Oryx comes with a peer dependency - Webpack version >= 2.x (needed when you build assets using Oryx api).


Once installed, Oryx can be used to enrich your Webpack configuration and to programmatically execute Webpack (with a formatted terminal output).

The following example shows a basic Oryx integration with webpack.


Use Oryx to find Spryker Yves core entry points and add them to your configuration. The following entrySettings constant defines where to search for them (dirs), which patterns to adopt to spot them (patterns), the description to log in the terminal (description) and how to name the entry points (defineName(path)).

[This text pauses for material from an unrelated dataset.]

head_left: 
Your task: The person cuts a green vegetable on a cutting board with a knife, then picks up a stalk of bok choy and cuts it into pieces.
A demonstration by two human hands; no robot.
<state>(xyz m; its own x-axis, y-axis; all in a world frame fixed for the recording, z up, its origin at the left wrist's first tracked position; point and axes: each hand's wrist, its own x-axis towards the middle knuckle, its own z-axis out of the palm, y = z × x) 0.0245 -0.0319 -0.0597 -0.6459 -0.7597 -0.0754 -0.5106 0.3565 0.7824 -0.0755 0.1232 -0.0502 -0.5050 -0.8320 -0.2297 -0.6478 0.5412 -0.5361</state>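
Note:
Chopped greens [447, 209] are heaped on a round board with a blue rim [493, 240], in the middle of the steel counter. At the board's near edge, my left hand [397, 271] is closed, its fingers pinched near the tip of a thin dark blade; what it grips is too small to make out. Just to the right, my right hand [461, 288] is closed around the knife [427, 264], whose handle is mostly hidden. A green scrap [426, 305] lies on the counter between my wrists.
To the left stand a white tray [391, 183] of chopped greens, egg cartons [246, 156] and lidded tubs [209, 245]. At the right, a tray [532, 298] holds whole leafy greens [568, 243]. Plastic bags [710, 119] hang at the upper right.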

To configure Oryx to look for your own entry points, change the settings accordingly or add them directly as you always do with Webpack. As the “find entry points” function is working an asynchronous mode, it is necessary to create an asynchronous configuration function which would resolve the entry points promises (see example below).

const oryx = require('@spryker/oryx');

const entrySettings = {
    dirs: [path.resolve('vendor/spryker')],
    patterns: ['**/Yves/**/*.entry.js'],
    description: 'looking for entry points...',
    defineName: fullPath => path.basename(fullPath, '.entry.js')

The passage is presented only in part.